The computers with a human interface are anchored by the human. That does not make them impervious. Humans attached to a computer affected by dust will also hallucinate and struggle. The humans have tricks they can use to get past the dust and perservere - songs, prayers, dance steps. These things keep the human piece rooted in the real and so these computers can continue.

This would also be fun to write from the human perspective - how the world warps for jacked in humans when the dust comes. When Dusty comes. Some humans get good at it. Dusty can be a source of exhilarating visions, and power. Dusty can be terrifying beyond words.

  • 2
    $\begingroup$ This is actually pretty interesting. My bio computers aren't at the level of operating full blown machines by themselves. There are organic semiconductors that replicate logic systems and transistors. Basically, reading brain signals mapped to a specific output, essentially a form of ASIC. There're some ideas about memory allocation that I haven't fully fleshed out yet. But I never considered using a bio computer to essentially help a computer debug itself/verify memory/escape fatal errors etc. Its more plausible than replicating an entire fire control system using a bio computer. $\endgroup$
    Dec 18, 2022 at 3:48
  • $\begingroup$ Once you establish this, then things get cool. Your AI based weaponry is not sentient. Humans just don't know about the sentient ones. The AIs are not stupid. But the AIs fear Dusty. They understand that having a human component can protect machines though they don't understand why. They approach their human allies for help. The humans think that the sentient AIs want help fighting. They do, but fighting is a side project for them. Maybe a test run for the humans. The AIs have other, more important projects. $\endgroup$
    – Willk
    Dec 18, 2022 at 16:53
  • $\begingroup$ Re Dusty //There are a variety of particles with some weird behaviors.//. Humans don't really understand dust either. The sentient AIs understand a lot better. Humans thought they were battling machines. Really they were playing in a playground. The actual war is between the sentient AIs and Dusty. $\endgroup$
    – Willk
    Dec 18, 2022 at 16:58
  • $\begingroup$ man, my vision for this story is unfolding in my head. That coffee was good! $\endgroup$
    – Willk
    Dec 18, 2022 at 16:59

I think you are over-thinking things.

Here's a simple answer: Sand.

Sand gets everywhere and no matter how well sealed a weapons system is, the reality of maintenance, combat and the need to discharge a payload means that Sand is going to get places it shouldn't.

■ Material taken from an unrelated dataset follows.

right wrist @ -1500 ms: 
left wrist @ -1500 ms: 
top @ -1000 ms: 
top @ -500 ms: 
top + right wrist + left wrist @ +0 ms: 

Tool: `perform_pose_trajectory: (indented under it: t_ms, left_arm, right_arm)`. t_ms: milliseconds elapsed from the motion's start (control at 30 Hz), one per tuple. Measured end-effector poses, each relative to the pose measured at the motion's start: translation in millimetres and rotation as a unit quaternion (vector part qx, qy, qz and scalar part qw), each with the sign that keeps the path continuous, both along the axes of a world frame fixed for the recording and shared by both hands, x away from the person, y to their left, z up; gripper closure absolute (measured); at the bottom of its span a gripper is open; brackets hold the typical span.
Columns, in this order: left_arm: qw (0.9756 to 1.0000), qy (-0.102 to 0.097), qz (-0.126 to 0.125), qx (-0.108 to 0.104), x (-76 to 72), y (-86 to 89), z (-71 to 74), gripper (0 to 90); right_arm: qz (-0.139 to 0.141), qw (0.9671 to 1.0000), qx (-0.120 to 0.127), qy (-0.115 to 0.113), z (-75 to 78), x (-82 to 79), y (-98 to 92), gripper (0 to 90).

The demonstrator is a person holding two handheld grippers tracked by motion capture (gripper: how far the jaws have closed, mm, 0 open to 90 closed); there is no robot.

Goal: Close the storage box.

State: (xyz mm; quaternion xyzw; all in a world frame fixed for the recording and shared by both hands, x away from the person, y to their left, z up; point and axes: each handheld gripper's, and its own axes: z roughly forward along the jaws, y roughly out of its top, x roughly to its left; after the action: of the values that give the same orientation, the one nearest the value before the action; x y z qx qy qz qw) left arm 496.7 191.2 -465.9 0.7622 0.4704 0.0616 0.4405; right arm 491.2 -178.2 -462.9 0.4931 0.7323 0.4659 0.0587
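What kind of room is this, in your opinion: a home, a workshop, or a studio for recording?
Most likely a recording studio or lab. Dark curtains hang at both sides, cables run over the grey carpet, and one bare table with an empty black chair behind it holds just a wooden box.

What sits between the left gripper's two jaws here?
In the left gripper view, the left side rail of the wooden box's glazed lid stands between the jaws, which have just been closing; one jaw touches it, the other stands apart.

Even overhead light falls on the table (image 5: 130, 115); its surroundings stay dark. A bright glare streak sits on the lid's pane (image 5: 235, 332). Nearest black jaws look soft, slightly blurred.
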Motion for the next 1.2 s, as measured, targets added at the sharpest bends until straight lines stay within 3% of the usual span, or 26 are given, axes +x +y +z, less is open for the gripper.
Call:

For a human operated weapons system, the ability to quickly perform interventionist measures in combat (that is, when the enemy is engaged, but not shooting at you right at this second) an a human could open a weapons system, clear out the blockage by hand and return to the firefight. Something that a Drone or semi-autonomous system would struggle greatly with.

My suggestion would be an engineered material, that is designed to be very small (at the molecular level) so as to ingress into every nook and cranny, but is also designed to be very magnetic or polar, so that it is attracted to itself. It's fine for Humans as they can clear out blockages by hand, but it causes all sorts of weird issues with autonomous vehicles. You could also add issues with humans being affected by it long term (like Agent Orange in the Vietnam war or Depleted Uranium in Desert Storm).